Les boutangistes de l’hebdomadaire La Nation Française – ces maurrassiens séparés de la « vieille maison » – s’opposaient aussi au groupe social des technocrates mais sur d’autres bases. D’abord les influences des positions « humanistes » et anti-techniques de philosophes comme Heidegger et Gabriel Marcel. Ensuite la volonté de s’appuyer sur les « poujadistes », cette classe moyenne agressée par les développements de la société industrielle.

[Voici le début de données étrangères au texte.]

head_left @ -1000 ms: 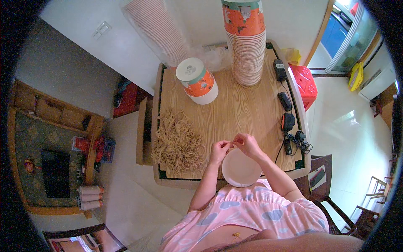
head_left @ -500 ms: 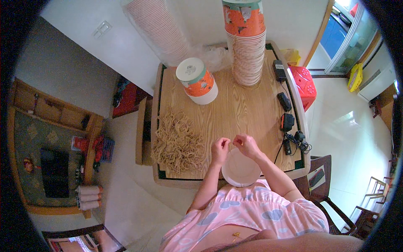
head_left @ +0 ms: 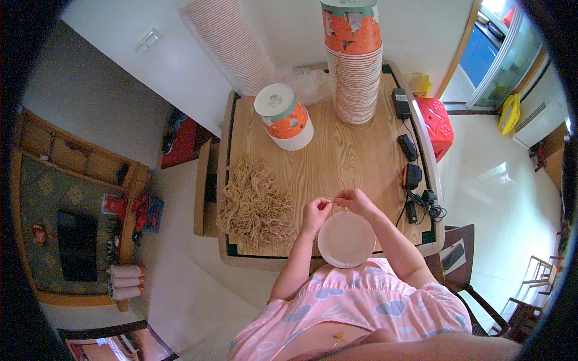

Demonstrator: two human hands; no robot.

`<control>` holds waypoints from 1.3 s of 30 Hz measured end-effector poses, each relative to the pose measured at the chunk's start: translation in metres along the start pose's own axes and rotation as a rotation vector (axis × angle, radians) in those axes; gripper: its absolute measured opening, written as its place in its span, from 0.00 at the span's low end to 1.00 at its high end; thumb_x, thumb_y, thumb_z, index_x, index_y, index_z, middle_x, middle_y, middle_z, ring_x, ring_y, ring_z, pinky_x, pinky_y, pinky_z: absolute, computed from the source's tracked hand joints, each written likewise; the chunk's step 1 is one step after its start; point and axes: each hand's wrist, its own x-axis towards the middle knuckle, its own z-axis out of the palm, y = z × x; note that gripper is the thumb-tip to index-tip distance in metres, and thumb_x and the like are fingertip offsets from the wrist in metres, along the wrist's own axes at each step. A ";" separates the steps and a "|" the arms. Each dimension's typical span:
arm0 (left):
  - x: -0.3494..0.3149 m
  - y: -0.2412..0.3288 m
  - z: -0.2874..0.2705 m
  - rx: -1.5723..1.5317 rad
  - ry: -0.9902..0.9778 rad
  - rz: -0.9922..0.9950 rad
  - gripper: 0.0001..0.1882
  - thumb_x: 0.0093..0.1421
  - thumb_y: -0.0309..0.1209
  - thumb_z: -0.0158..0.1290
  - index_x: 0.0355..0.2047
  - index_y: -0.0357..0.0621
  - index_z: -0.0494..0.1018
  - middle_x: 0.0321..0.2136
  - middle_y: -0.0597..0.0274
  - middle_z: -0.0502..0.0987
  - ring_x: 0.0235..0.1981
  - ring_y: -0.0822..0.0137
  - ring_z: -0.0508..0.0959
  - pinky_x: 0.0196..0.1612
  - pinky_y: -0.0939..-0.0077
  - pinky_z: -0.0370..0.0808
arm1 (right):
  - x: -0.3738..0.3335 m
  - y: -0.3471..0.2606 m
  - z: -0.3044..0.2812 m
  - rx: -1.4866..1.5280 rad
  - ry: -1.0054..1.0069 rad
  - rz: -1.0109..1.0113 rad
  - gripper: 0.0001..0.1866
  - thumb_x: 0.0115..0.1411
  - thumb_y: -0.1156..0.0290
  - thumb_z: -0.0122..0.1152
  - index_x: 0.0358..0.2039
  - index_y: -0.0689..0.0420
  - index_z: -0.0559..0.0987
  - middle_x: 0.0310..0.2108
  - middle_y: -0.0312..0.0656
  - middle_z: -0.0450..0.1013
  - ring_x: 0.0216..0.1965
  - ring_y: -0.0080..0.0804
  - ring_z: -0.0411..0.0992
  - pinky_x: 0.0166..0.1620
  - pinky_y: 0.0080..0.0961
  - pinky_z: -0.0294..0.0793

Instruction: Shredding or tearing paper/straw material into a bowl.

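A white, round paper tub sits open mouth up at the near edge of the wood-grain table, its near side against the pink dress patterned with blue hearts; whether lap or tabletop bears it cannot be told. Above its far rim, the left hand and right hand meet, fingertips pinched on what looks like a thin tan cord.

The tub should be light and fairly stiff, firmest at its rim and liable to dent if its wall is squeezed. The cord looks soft, limp and easily tangled, best pinched near its ends. A tangled heap of tan cord lies by the near left corner; a tall stack of orange-and-white paper tubs stands toward the far edge.
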 end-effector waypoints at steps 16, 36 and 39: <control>-0.014 -0.014 -0.019 0.059 0.016 0.054 0.06 0.52 0.28 0.55 0.27 0.38 0.74 0.22 0.64 0.76 0.24 0.73 0.75 0.30 0.78 0.72 | -0.008 0.027 -0.013 0.230 -0.152 0.130 0.06 0.53 0.68 0.58 0.26 0.57 0.75 0.21 0.29 0.69 0.24 0.18 0.66 0.28 0.17 0.65; -0.023 0.030 -0.007 -0.544 -0.142 -0.153 0.06 0.55 0.25 0.52 0.31 0.37 0.76 0.26 0.64 0.77 0.29 0.75 0.75 0.34 0.83 0.73 | -0.047 -0.032 -0.009 -0.026 -0.055 -0.153 0.08 0.55 0.68 0.57 0.28 0.60 0.76 0.23 0.32 0.72 0.27 0.17 0.68 0.31 0.16 0.67; -0.025 0.036 -0.002 -0.470 -0.083 -0.111 0.05 0.55 0.25 0.52 0.30 0.37 0.76 0.26 0.64 0.77 0.27 0.76 0.75 0.32 0.83 0.73 | -0.043 -0.023 -0.008 -0.044 -0.009 -0.102 0.08 0.55 0.68 0.57 0.28 0.61 0.76 0.22 0.33 0.72 0.27 0.17 0.67 0.30 0.16 0.67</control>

Les deux héritiers catholiques de Maurras ont montré une hostilité à l’égard de la société de consommation déracinante, massifiante et désacralisée. Leur opposition à la technocratie est différent de l’anti-synarchisle communiste et de celui des contre-révolutionnaires catholiques, même proche comme Louis Daménie. Depuis longtemps les maurrassiens s’attendent à une prise du pouvoir politique par les technocrates. Au point d’ailleurs qu’ils envisagèrent d’appuyer une stratégie royaliste sur ce groupe sociale.
Retournement et Technocratie
En 1980, les maurrassiens2 de la Nouvelle Action Française qui étaient entré en dissidence avec la ligne « ralliée » des Renouvinistes, avaient développé une réflexion stratégique novatrice sur la base du phénomène technocratique et celui de la « société du spectacle » dénoncée par Guy Debord.

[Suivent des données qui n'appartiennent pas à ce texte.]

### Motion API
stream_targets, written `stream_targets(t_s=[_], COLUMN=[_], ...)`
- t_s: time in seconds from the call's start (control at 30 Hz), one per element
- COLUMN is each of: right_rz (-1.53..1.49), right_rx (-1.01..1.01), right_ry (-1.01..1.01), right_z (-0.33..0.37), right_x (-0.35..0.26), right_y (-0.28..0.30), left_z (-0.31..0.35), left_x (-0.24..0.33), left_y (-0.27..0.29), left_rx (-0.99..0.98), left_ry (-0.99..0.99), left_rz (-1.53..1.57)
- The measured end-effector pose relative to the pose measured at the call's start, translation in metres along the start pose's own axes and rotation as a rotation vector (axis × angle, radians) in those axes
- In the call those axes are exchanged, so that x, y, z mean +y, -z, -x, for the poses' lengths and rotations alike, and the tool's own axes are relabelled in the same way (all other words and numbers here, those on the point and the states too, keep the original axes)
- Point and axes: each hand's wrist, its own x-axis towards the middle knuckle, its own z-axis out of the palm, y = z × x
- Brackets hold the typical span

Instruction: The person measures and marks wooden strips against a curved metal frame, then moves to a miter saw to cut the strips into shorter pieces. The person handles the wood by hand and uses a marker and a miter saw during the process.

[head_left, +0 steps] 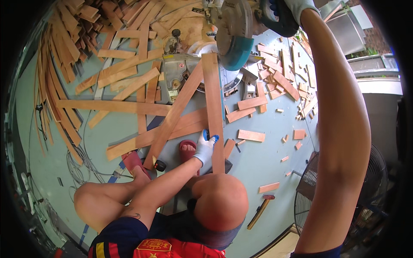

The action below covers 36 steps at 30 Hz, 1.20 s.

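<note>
In the head view, the left hand (205,148), in a white glove with blue on the fingers, is partly closed at the left edge of a long wooden board (212,94). The thumb lies over the board's top face; how far the other fingers reach underneath cannot be seen. The board runs away from the person, from just in front of the bent right knee (221,198), past the hand and up to the saw (236,47). Most of its length lies beyond the hand, with a shorter stretch on the near side.

The right hand (299,8), also gloved and partly cut off by the upper edge, is wrapped around the saw's dark handle (277,19), well apart from the left hand. The saw's teal guard sits just beside the board's far end, on its right.

A second board (176,114) slants just left of the first, the two nearly meeting at the far end. Small offcuts (275,73) are scattered on the floor (254,159) to the right, near a hammer (260,210) and a fan (305,193). More strips (64,43) are heaped at the upper left.
</note>
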Motion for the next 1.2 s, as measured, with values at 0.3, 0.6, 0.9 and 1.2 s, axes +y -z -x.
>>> stream_targets(t_s=[0.3,0.6,0.9,1.2], right_rz=[-1.147,-1.107,-1.181,-1.341], right_rx=[-0.161,-0.188,-0.212,-0.122], right_ry=[-0.587,-0.653,-0.732,-0.726], right_z=[0.038,0.038,0.039,0.125], right_x=[-0.04,-0.045,-0.034,-0.051], right_y=[0.084,0.092,0.073,0.037], left_z=[-0.022,-0.047,-0.055,-0.041], left_x=[-0.039,-0.048,-0.023,-0.026], left_y=[-0.016,0.014,0.002,-0.023], left_rx=[0.067,0.156,0.181,0.256], left_ry=[0.088,0.087,0.059,0.041], left_rz=[-0.269,-0.216,-0.419,-0.295])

Dans le n° 13 du laboratoire d’idées de La Revue Royaliste, le sociologue Michel Michel proposait « un modèle » stratégique basé sur une ligne politique différente de celle de Debray et des boutangistes, concernant la technocratie : « Une autre ligne est possible que nous inspire la pratique même des contre-révolutionnaires dans la situation créée dans le passé par la modification des élites du début de l’ère industrielle. Au début du XIX° siècle, le système de valeurs des contre-révolutionnaires semblait indissolublement lié à I ‘ancienne société féodale et s’appuyait sur I ‘aristocratie terrienne et les portions de la société qu’elle contrôlait. Pourtant, la pensée contre-révolutionnaire a su tout au long du XIX° siècle, conquérir des fractions importantes des « nouvelles élites », rechristianiser en partie une bourgeoisie voltairienne, etc… De même, au début du XX° siècle, I’Action française a su présenter à des groupes non acquis (intellectuels, syndicalistes, « producteurs » de Valois, etc…) une synthèse leur permettant de s’accorder avec les groupes qui avaient conservé la sensibilité de l’ancienne France. Pourquoi donc ne pas rechercher à convertir une fraction des élites nouvelles de la technocratie, non à la sensibilité de la bourgeoisie conservatrice ni même à celle héritée de Ia société féodale, mais à ce que notre système d’analyse et de valeurs a de permanent ? » En d’autres termes Michel proposait d’infiltrer la Technocratie afin de retourner ses meilleurs éléments au profit de la restauration monarchique.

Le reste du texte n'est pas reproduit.